▶ **Exercise goal**
Word for word, copy every line of the data.

▶ **Data provided**
..............................

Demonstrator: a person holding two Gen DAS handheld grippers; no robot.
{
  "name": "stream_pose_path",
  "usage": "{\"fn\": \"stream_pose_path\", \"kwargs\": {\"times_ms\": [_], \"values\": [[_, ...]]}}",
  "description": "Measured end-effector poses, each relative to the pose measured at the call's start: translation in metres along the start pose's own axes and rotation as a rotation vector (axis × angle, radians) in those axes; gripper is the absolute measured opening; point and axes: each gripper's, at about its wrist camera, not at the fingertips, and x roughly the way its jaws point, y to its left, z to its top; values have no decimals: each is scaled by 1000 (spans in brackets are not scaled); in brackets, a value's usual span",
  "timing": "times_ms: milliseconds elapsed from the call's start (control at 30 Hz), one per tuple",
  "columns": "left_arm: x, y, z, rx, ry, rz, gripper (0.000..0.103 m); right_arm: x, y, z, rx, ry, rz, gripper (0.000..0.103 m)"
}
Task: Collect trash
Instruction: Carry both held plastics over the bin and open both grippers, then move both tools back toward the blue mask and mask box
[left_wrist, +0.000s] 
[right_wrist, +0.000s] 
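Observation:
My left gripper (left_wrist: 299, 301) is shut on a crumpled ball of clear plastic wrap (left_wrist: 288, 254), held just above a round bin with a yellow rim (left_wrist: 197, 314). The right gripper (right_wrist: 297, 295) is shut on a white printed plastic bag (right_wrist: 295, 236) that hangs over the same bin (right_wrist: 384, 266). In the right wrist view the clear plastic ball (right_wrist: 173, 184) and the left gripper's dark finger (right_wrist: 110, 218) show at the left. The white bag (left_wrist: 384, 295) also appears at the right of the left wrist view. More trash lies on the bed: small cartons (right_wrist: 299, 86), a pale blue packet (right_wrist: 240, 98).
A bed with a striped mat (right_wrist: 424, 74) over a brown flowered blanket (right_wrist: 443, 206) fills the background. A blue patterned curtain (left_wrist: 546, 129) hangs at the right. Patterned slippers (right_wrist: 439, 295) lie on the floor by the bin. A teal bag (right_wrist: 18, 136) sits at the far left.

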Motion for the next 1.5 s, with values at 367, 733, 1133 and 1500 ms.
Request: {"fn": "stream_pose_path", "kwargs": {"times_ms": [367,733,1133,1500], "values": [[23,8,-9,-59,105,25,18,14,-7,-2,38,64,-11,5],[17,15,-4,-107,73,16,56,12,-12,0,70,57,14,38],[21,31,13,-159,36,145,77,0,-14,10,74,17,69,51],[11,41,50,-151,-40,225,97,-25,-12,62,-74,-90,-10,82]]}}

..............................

▶ **Solution to this problem**
Demonstrator: a person holding two Gen DAS handheld grippers; no robot.
{
  "name": "stream_pose_path",
  "usage": "{\"fn\": \"stream_pose_path\", \"kwargs\": {\"times_ms\": [_], \"values\": [[_, ...]]}}",
  "description": "Measured end-effector poses, each relative to the pose measured at the call's start: translation in metres along the start pose's own axes and rotation as a rotation vector (axis × angle, radians) in those axes; gripper is the absolute measured opening; point and axes: each gripper's, at about its wrist camera, not at the fingertips, and x roughly the way its jaws point, y to its left, z to its top; values have no decimals: each is scaled by 1000 (spans in brackets are not scaled); in brackets, a value's usual span",
  "timing": "times_ms: milliseconds elapsed from the call's start (control at 30 Hz), one per tuple",
  "columns": "left_arm: x, y, z, rx, ry, rz, gripper (0.000..0.103 m); right_arm: x, y, z, rx, ry, rz, gripper (0.000..0.103 m)"
}
Task: Collect trash
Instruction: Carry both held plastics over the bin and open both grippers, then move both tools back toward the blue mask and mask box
[left_wrist, +0.000s] 
[right_wrist, +0.000s] 
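Observation:
My left gripper (left_wrist: 299, 301) is shut on a crumpled ball of clear plastic wrap (left_wrist: 288, 254), held just above a round bin with a yellow rim (left_wrist: 197, 314). The right gripper (right_wrist: 297, 295) is shut on a white printed plastic bag (right_wrist: 295, 236) that hangs over the same bin (right_wrist: 384, 266). In the right wrist view the clear plastic ball (right_wrist: 173, 184) and the left gripper's dark finger (right_wrist: 110, 218) show at the left. The white bag (left_wrist: 384, 295) also appears at the right of the left wrist view. More trash lies on the bed: small cartons (right_wrist: 299, 86), a pale blue packet (right_wrist: 240, 98).
A bed with a striped mat (right_wrist: 424, 74) over a brown flowered blanket (right_wrist: 443, 206) fills the background. A blue patterned curtain (left_wrist: 546, 129) hangs at the right. Patterned slippers (right_wrist: 439, 295) lie on the floor by the bin. A teal bag (right_wrist: 18, 136) sits at the far left.
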
Motion for the next 1.5 s, with values at 367, 733, 1133 and 1500 ms.
Request: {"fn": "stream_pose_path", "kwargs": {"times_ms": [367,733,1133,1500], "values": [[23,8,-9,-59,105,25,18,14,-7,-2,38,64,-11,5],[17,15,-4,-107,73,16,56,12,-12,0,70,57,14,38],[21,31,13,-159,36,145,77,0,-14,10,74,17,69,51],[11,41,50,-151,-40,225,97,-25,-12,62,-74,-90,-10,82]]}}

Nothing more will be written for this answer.